→ **ACTIVITY**
Each line of the listing needs to be given again exactly.

Start of THE DATA

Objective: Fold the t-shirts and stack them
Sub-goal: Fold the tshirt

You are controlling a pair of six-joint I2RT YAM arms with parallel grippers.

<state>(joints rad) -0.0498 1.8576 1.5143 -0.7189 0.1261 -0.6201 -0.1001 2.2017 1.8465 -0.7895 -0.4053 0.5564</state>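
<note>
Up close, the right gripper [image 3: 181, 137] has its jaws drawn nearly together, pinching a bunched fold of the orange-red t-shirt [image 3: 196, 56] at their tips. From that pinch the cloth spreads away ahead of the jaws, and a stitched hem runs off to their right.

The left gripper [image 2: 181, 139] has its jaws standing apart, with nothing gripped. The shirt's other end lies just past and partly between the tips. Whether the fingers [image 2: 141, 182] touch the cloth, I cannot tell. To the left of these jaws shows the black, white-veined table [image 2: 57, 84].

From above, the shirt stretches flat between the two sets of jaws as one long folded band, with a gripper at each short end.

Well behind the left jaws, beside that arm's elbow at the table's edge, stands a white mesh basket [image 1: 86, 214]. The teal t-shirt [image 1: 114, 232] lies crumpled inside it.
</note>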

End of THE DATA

→ **ANSWER AREA**
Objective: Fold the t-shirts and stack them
Sub-goal: Fold the tshirt

You are controlling a pair of six-joint I2RT YAM arms with parallel grippers.

<state>(joints rad) -0.0498 1.8576 1.5143 -0.7189 0.1261 -0.6201 -0.1001 2.2017 1.8465 -0.7895 -0.4053 0.5564</state>
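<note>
Up close, the right gripper [image 3: 181, 137] has its jaws drawn nearly together, pinching a bunched fold of the orange-red t-shirt [image 3: 196, 56] at their tips. From that pinch the cloth spreads away ahead of the jaws, and a stitched hem runs off to their right.

The left gripper [image 2: 181, 139] has its jaws standing apart, with nothing gripped. The shirt's other end lies just past and partly between the tips. Whether the fingers [image 2: 141, 182] touch the cloth, I cannot tell. To the left of these jaws shows the black, white-veined table [image 2: 57, 84].

From above, the shirt stretches flat between the two sets of jaws as one long folded band, with a gripper at each short end.

Well behind the left jaws, beside that arm's elbow at the table's edge, stands a white mesh basket [image 1: 86, 214]. The teal t-shirt [image 1: 114, 232] lies crumpled inside it.
</note>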

The exercise was answered in full.